Double Star: a double diamond zoomed-in

Look closer at the double diamond process.

double diamond methodology chart

Double Diamon “applied”

Today we’re talking about charts and sometimes their inability to capture details in favor of simplification.
Simplifying can sometimes improve vision, but can result in a loss of often important details that may not have been considered.

Every now and then there is a new methodology and relative chart that is in fashion and in the last few days I was looking and looking at the double diamond chart.
What does the double diamond chart hide from us?

Reality

Reality trumps simplification. “Reality is analogical” and therefore when you model an analogical phenomenon you “sample” it, that is you leave out (deliberately) the details.
But how reliable is “simplified” photography? Sometimes a little. That’s why I would ideally zoom in on the Double Diamond phases to see a bit closer in the real-world process.

The design process is not a linear process

Even if for educational purposes, in the youngest, we could create the illusion (and the conviction) that the process of defining the problem is a clear/linear process and occupies a limited (and predictable) time and is constant to be able to arrive at a fixed point to say:

OK then we have defined the problem”.
We’ve climbed steadily through the process to the “diamond” peak and now we’re “coming down” to problem definition.

Well, this is almost never the case.

Generally in case studies, it refers to problems of the type:
– travel agency (the user knows where they are starting from and they know where they want to go);
– ecommerce;
– food delivery.
Vice versa, when we talk about an unusual problem or situation (and so real situations), things become complex and a “simple” double diamond chart no longer shows the complexity of the process and it’d needs a “zoom-in”.

Example

Let’s take a practical example as we usually do:

Stakeholder X (usually a manager in charge) requires a feature for his department.

Let’s start: the ideation begins, the engine starts for the requirements analysis and we slowly move towards the problem definition;
the problem is defined and …BOOM!

Stakeholder X leaves the Company.

What do we do?

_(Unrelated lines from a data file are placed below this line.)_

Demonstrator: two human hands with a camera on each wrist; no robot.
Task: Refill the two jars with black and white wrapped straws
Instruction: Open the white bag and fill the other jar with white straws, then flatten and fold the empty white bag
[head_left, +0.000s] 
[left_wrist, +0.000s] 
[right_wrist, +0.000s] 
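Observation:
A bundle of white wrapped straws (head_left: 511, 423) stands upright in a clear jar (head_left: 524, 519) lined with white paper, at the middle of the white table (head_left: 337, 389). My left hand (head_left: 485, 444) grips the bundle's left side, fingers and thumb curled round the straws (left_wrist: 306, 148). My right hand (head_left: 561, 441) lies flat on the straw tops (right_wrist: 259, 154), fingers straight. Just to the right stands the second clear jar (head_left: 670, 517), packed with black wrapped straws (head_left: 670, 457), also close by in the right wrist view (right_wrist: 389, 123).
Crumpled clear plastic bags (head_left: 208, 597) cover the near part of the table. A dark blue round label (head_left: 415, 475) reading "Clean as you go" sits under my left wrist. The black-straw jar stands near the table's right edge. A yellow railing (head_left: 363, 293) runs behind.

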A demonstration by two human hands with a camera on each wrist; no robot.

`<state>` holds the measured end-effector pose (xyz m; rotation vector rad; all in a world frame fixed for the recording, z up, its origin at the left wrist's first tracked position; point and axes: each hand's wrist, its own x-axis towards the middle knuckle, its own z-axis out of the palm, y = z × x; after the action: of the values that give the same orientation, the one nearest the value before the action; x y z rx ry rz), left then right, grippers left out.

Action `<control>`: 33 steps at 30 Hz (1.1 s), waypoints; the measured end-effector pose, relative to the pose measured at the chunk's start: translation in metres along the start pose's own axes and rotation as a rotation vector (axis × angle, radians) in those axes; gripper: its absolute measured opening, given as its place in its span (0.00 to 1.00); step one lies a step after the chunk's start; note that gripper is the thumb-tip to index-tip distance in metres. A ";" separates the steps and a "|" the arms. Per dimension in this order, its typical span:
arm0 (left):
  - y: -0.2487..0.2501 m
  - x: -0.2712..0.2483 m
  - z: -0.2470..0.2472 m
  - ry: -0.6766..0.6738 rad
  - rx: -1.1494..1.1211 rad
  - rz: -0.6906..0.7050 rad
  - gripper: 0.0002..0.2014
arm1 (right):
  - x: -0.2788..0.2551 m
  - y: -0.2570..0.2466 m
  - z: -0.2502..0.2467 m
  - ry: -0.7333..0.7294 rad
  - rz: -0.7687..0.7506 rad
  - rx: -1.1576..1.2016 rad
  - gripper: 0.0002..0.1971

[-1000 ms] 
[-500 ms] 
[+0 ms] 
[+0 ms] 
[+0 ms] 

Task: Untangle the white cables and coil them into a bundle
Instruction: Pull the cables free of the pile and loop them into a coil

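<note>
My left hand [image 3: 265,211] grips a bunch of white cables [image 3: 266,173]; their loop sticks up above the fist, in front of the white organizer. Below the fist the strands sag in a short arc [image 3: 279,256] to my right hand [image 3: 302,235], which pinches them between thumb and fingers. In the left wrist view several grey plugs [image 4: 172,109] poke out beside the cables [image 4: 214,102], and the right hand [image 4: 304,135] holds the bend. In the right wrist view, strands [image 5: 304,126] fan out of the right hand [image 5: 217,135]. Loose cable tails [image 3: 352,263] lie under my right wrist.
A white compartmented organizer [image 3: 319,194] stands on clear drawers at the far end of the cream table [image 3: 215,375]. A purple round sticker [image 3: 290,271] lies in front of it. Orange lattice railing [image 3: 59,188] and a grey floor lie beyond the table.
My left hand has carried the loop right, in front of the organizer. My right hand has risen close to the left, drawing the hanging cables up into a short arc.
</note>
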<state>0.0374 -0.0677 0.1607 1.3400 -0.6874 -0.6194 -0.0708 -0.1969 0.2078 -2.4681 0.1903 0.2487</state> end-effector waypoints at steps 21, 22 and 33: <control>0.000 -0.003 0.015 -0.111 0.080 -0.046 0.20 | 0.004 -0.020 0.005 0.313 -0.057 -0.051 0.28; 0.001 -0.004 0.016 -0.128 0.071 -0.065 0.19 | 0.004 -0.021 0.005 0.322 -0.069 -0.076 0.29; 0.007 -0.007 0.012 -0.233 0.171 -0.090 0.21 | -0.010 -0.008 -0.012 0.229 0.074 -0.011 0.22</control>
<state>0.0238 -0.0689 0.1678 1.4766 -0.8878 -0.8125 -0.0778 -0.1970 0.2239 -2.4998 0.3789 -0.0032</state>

Do we cancel the functionality? Often not.
Who remains not only knows little but try to take the original requirements and begins to put them in question regarding its point of view:

maybe this thing here can be done this way, maybe this thing can be done more extensively”.

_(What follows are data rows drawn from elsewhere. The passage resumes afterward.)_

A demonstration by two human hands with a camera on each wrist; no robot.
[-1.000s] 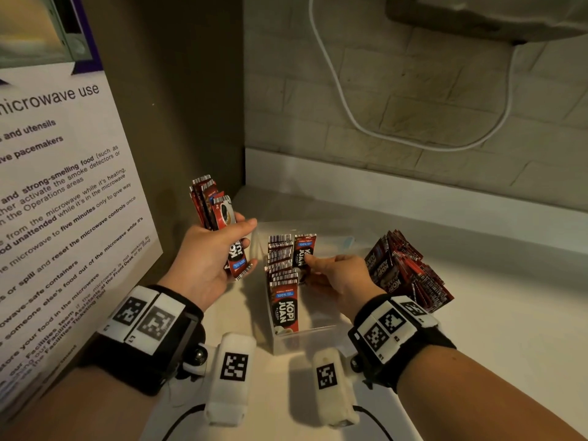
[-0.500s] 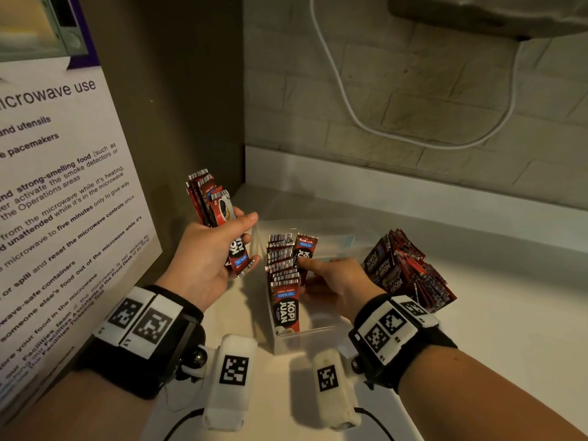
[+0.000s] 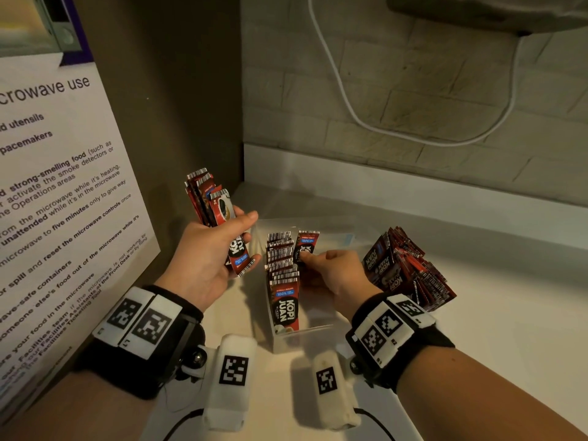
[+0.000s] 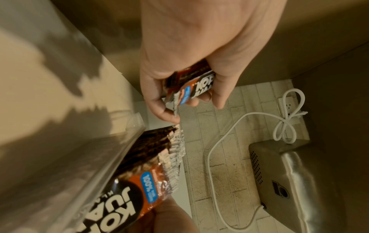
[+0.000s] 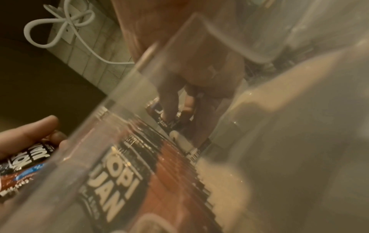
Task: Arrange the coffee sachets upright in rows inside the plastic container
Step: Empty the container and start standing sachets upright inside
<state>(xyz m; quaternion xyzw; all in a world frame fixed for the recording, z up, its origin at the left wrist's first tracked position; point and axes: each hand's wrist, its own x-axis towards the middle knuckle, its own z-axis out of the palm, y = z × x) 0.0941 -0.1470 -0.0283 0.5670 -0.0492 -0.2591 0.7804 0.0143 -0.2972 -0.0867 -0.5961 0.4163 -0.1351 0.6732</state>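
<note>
Brick-tiled wall and a dark side panel close in a pale bench (image 3: 477,345), where a clear plastic container (image 3: 305,337) stands between the two wrists. Right of it, well clear of the box, lies a loose heap of sachets (image 3: 410,272). Inside the container a packed row of upright sachets (image 3: 281,265) fills the left side. The left hand (image 3: 206,249) is curled round a fanned bundle of sachets (image 3: 210,202), held above the bench beside the box. The right hand (image 3: 334,275) reaches into the box and pinches a single sachet (image 3: 305,246), standing it at the far end to start a second row. Nothing props that sachet on its right, so I judge it could flop flat once released. The fanned bundle looks loosely held; a lower sachet may slip out.
</note>
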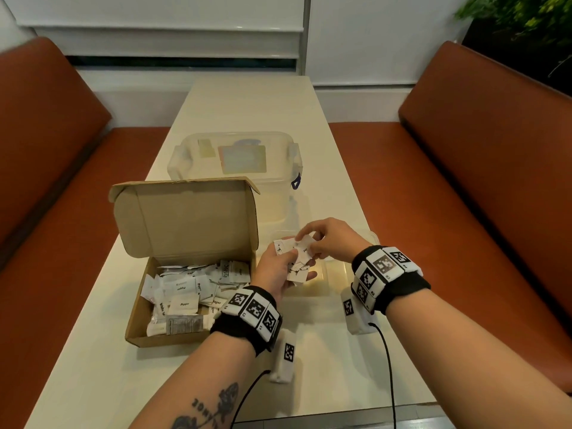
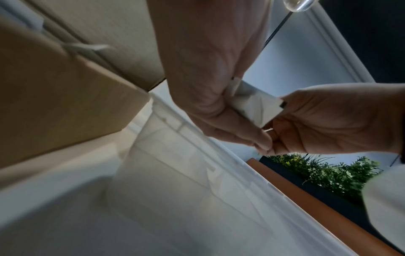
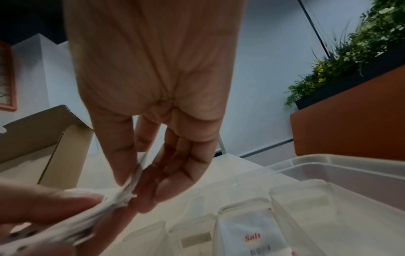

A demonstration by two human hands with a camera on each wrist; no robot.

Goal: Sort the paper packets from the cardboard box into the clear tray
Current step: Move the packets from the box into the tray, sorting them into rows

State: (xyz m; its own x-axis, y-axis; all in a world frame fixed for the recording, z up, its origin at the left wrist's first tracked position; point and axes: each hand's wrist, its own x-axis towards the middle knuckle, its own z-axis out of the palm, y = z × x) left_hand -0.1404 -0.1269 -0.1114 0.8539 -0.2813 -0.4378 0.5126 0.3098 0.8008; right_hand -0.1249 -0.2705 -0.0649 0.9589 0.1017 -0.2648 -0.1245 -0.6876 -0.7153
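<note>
Packets [image 1: 295, 258] sit fanned in a small stack in the left hand [image 1: 274, 270], whose fingers curl under them and grip them above the tray [image 1: 322, 274]. The right hand [image 1: 332, 239] meets that stack from the other side, thumb and fingertips pinching the edge of the top packet. In the left wrist view the left hand [image 2: 208, 86] clamps a white packet [image 2: 254, 105] against its palm while the right hand [image 2: 328, 119] pinches the packet's far corner. In the right wrist view the right hand [image 3: 153, 104] has its thumb and fingers closed on the crumpled paper edges [image 3: 122, 195], and the left hand [image 3: 43, 204] comes in from the lower left, blurred.

The tray lies directly under both hands; through its clear dividers the right wrist view shows 1 packet marked "Salt" [image 3: 252, 237] standing in a compartment below the right hand. How many other compartments are filled cannot be told.

The box [image 1: 185, 274] stands open just left of the left hand, its lid tilted up, with many more packets heaped inside, some printed "Pepper", "Stevia" and "Sugar". Beyond the hands, behind the box's lid, is a closed clear tub [image 1: 235, 168]. All rest on a pale table [image 1: 93, 351], with orange benches [image 1: 479, 181] on both sides.
</note>
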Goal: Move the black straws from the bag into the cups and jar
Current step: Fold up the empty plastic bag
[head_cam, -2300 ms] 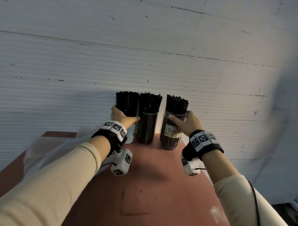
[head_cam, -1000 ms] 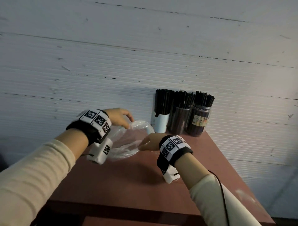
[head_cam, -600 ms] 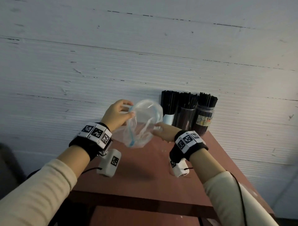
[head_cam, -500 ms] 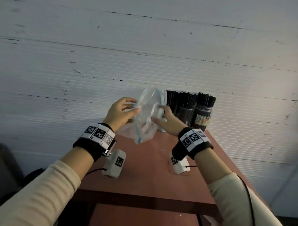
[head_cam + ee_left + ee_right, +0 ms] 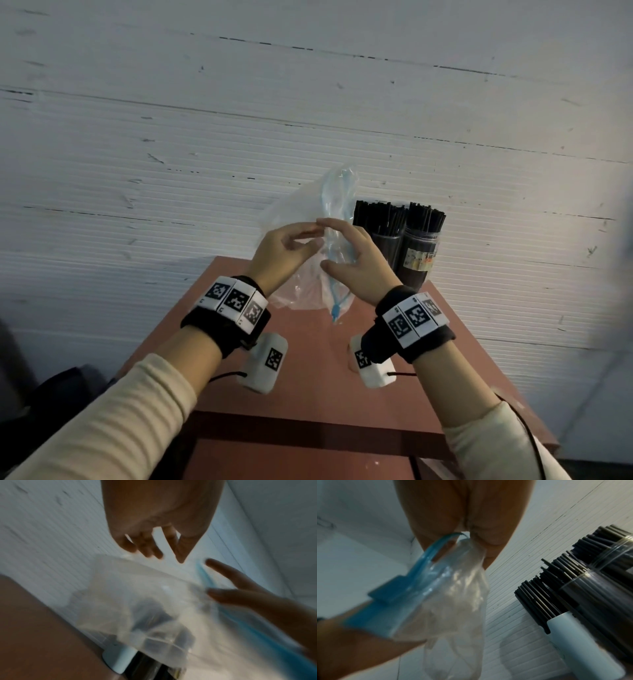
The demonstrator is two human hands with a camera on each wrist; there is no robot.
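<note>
Now the empty-looking bag (image 5: 310, 260) hangs upright between both hands above the desk (image 5: 318, 377): left hand (image 5: 281, 255) pinches its top, right hand (image 5: 356, 263) pinches its blue zip edge, straws (image 5: 397, 219) at the far right corner.

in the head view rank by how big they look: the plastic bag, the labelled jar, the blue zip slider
1. plastic bag, held up nearer the camera, which may exaggerate it
2. labelled jar, back by the wall
3. blue zip slider, clearly the smallest

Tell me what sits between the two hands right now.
The clear bag with its blue zip strip, held between left hand and right hand. No straws visible inside. The head view shows this best.
</note>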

We are told a lot of time that the phase iterates so it would be possible to iterate and redo all from scratch, but what’s happens, in reality, is a little different.

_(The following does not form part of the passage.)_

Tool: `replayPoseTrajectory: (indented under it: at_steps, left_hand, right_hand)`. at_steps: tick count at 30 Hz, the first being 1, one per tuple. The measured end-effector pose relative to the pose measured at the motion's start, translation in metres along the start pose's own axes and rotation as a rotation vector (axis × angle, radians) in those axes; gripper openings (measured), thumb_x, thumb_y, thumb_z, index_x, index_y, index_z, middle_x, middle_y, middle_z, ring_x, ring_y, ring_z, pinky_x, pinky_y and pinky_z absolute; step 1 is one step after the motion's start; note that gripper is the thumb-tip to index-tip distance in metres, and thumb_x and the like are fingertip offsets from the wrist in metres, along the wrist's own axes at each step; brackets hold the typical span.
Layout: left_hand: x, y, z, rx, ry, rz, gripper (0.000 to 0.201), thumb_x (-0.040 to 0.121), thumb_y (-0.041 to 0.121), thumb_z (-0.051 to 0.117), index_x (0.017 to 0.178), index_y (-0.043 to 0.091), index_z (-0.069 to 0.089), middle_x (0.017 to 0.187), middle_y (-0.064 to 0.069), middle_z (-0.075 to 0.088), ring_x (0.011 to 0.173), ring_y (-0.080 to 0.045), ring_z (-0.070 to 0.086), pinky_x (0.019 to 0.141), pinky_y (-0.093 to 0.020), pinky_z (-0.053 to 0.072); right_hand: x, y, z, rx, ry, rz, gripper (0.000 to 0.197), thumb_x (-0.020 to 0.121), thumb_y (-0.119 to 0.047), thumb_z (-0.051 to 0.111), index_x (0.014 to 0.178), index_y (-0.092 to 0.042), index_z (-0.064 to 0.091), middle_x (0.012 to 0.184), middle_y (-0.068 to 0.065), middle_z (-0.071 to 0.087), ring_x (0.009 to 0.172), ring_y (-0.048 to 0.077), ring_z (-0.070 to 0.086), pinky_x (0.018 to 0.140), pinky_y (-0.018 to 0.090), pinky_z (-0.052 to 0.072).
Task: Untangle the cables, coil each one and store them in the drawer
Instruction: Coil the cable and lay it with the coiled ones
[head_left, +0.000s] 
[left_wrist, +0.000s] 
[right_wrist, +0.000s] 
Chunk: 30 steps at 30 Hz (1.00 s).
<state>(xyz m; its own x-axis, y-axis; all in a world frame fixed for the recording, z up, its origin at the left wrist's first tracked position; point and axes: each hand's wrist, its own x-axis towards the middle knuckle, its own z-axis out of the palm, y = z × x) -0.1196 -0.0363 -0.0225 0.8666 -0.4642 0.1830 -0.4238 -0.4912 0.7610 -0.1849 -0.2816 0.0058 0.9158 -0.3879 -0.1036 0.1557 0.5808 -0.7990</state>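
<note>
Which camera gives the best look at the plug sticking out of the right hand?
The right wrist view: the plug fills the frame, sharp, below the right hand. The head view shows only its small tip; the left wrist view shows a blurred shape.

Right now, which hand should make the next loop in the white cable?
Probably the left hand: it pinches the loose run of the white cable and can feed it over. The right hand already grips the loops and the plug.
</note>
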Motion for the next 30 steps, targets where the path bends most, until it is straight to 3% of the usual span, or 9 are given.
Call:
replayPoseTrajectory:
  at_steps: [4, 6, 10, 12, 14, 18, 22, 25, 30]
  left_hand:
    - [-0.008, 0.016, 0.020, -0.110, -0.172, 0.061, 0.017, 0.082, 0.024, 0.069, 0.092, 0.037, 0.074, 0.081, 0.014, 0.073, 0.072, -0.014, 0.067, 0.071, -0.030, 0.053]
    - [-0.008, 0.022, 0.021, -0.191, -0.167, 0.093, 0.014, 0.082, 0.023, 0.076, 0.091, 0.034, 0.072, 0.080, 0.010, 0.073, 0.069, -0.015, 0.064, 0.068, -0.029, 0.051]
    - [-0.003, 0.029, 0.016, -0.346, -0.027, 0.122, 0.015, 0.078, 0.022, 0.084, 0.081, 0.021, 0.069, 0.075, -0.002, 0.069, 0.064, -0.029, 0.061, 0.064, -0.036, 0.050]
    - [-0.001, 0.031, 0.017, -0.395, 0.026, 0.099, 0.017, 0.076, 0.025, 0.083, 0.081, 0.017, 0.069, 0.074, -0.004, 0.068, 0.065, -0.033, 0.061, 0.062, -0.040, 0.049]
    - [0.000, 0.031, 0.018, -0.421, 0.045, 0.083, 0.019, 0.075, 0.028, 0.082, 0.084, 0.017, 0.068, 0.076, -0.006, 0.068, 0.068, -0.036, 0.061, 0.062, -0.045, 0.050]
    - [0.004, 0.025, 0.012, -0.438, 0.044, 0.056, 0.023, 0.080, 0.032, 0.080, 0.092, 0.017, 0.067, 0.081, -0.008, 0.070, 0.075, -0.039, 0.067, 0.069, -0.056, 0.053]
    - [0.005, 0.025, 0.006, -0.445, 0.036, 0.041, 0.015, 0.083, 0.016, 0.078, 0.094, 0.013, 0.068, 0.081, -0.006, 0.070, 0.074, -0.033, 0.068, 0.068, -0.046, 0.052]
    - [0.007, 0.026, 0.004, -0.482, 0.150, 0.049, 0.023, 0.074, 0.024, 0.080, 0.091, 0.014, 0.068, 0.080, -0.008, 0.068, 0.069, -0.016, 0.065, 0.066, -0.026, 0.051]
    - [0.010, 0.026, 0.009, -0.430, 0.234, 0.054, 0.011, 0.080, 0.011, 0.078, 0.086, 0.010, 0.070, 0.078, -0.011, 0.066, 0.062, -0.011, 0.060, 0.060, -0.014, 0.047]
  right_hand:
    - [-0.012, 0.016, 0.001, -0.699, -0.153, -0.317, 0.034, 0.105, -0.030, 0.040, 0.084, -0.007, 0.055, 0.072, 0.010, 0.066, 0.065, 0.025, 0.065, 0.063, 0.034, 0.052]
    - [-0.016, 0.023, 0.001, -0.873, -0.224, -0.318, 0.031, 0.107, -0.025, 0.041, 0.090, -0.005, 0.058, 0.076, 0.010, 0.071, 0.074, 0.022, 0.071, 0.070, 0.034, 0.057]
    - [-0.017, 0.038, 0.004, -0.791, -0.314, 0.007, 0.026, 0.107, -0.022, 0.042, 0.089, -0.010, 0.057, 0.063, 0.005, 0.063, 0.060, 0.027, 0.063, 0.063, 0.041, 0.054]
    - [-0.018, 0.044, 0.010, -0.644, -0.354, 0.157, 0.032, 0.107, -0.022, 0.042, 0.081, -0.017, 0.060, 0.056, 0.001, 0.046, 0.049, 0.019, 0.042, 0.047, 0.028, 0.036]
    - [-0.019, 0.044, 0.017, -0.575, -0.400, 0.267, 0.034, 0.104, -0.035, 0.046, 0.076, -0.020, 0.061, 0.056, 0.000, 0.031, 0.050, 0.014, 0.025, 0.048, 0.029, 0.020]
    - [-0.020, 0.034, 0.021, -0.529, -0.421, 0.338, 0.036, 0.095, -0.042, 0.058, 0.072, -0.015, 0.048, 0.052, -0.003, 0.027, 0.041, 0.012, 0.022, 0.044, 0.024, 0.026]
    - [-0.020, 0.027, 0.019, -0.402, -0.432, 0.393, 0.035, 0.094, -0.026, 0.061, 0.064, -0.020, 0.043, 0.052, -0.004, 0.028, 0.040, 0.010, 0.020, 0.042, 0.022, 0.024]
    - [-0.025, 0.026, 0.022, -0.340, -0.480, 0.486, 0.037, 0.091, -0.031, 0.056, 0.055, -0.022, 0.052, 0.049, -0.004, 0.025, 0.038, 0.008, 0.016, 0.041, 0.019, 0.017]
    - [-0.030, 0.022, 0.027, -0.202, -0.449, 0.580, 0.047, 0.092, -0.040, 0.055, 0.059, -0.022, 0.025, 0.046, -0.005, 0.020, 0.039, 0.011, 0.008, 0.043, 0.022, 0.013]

My “double-star chart”: zoom-in the double diamond

In reality some intermediate phase of assessment and “dynamic adaptation” for which we make slight deviations, mini-cycles of reconstructing the assumption (or later the develop) to stay on track .

So we reanalyze the change, we recover all the “already done” we try to stay on the path traced before the abandonment of our famous “stakeholder X”.

From the initial problem, therefore, through a simple path of adaptation (the upper part of the graph) or through a more tortuous path (the lower part of the graph), we arrive at the PROBLEM* (problem star), i.e. a problem that extends and perhaps incorporates the previous one.

As well as we consider making some supplemental intermediate prototypes to accord micro-fracture of requirements or unforeseen lack of scenarios.

What’s “double star” also shows
For this reason I thought to describe these situations with a graph that I called “double-star”, where:
– DISCOVER and DEFINE phases don’t “look” DIVIDED but always walk together and influence each other generating also state changes;
– DEVELOP and DELIVER phases do not “look” DIVIDED but they walk together and the mutual influences determine the realization of intermediate prototypes (not released) to readjust the path in case of need.

In these cases sometimes even subsequent development operations are influenced by feedback from stakeholders who had not originally thought about the “problem” and so mini-cycles of adaptation may be required here as well.

Zoom in on the double diamond (for example with the double star) can help to represent visually (and so better estimate) extra effort not representing each phase as a linear path but take into consideration of potential (or real) deviations.

Oh sure! It’s definitely more complex than how we planned it but…”it’s reality baby!